Removing the request for the Prioritized bug as there is already an upstream patch. https://meetbot.fedoraproject.org/fedora-meeting/2017-04-19/fedora_prioritized_bugs_and_issues.2017-04-19-14.01.html
Using Fedora 25 fully updated as of 17/06/2017, GNOME. For me the culprit seems to be VirtualBox. Sometimes after clicking VB guest window I loose the mouse for 50% of the apps which I believe are the ones using XWayland (Firefox, Thunderbird, Antimicro), while GNOME Terminal, Software, RythmBox still react as expected. Just found this bug report, and have not tried yet to switch to a console.

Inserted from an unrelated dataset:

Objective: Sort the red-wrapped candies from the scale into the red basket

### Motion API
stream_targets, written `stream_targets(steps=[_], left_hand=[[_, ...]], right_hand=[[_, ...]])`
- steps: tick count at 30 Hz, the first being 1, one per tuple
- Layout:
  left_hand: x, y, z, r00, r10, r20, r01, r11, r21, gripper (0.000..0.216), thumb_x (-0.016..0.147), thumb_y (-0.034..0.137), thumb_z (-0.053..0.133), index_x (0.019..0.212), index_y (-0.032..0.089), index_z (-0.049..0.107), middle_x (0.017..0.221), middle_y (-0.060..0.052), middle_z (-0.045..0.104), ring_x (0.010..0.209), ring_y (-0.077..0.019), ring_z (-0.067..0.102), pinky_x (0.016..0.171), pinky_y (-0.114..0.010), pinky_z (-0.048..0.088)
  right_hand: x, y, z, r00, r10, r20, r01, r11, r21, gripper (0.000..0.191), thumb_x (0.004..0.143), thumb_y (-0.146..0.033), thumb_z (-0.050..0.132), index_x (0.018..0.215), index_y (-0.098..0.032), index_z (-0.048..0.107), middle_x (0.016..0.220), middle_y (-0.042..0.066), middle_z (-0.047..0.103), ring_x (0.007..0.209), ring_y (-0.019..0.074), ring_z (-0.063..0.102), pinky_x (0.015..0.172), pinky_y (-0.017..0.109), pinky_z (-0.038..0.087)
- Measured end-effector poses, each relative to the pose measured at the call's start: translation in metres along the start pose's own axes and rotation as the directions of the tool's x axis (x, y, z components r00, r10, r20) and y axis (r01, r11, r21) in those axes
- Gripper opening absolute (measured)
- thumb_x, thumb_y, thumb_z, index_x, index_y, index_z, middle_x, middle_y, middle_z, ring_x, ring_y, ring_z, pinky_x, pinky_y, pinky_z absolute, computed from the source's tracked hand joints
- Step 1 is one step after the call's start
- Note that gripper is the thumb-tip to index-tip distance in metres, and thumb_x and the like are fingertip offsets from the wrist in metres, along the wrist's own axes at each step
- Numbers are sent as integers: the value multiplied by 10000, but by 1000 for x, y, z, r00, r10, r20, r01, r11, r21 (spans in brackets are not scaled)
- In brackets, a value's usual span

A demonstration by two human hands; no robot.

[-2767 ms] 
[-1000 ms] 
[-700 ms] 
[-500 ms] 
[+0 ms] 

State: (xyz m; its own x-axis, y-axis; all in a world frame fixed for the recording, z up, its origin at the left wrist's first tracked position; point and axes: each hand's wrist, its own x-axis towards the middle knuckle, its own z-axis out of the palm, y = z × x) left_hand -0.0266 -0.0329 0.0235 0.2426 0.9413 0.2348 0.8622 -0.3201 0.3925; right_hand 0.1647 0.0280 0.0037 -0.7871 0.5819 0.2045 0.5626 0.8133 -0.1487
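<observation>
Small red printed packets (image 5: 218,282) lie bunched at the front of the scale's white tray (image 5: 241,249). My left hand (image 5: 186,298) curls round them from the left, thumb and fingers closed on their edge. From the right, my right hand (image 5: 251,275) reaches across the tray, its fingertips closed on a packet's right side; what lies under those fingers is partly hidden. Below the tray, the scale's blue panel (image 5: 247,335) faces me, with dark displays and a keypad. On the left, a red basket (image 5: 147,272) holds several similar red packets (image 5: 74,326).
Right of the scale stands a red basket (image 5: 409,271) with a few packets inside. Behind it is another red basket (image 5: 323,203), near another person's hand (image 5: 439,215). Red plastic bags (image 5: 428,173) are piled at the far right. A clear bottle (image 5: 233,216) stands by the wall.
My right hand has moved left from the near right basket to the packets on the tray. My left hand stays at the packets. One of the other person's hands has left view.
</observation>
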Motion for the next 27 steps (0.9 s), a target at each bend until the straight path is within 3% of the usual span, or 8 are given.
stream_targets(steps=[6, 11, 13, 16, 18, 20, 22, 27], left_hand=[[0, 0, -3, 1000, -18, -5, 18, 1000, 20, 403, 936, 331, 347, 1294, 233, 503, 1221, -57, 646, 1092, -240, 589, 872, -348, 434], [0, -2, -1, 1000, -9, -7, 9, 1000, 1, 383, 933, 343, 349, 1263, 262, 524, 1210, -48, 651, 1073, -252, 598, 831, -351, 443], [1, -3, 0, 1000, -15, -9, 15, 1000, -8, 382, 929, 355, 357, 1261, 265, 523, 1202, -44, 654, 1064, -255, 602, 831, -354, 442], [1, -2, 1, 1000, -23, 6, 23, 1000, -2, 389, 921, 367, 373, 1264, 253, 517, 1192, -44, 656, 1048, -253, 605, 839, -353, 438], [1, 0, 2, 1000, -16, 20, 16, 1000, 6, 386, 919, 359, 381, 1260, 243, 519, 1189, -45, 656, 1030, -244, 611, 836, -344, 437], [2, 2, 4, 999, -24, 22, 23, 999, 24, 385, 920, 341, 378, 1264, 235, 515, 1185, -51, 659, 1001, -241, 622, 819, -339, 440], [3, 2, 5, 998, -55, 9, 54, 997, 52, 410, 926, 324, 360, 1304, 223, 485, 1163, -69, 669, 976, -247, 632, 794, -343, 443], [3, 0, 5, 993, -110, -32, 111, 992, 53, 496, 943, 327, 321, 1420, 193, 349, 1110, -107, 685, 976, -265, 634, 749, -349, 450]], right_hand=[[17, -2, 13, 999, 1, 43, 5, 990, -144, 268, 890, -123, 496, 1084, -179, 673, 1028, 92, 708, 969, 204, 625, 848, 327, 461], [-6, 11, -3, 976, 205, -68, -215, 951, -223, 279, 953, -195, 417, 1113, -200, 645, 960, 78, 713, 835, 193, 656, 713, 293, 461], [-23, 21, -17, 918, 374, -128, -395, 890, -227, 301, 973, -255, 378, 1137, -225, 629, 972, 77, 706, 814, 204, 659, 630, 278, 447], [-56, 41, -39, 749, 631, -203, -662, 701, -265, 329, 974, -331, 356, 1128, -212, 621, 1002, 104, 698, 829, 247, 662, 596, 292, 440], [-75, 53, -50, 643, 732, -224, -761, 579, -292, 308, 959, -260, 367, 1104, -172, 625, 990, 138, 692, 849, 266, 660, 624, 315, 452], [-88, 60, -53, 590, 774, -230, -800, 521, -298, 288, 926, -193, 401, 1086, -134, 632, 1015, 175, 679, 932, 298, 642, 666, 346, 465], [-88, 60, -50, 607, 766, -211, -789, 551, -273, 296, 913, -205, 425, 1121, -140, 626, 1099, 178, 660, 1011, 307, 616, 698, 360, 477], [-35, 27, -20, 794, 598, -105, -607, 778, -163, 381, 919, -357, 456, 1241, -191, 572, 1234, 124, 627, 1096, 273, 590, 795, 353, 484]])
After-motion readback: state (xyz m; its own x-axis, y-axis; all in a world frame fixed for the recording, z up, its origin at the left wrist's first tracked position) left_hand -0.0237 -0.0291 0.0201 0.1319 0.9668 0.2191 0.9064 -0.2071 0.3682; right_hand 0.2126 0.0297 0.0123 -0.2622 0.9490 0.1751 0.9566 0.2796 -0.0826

My previous solution was to close the guest (Win 10) saving the state and restarting it.
Happened to me just like in comment #30. Fedora 26, GNOME, VirtualBox. Closing the virtual machine fixed the issue.
In reply to Andrea from comment #30 and Michał Wróbel from comment #31: Yours are separate issues so you might want to open a separate bug report, probably against VirtualBox. The upstream bug report has been closed as fixed for a while and the fix has landed in Fedora 26 since. Based on this, I am closing this bug report.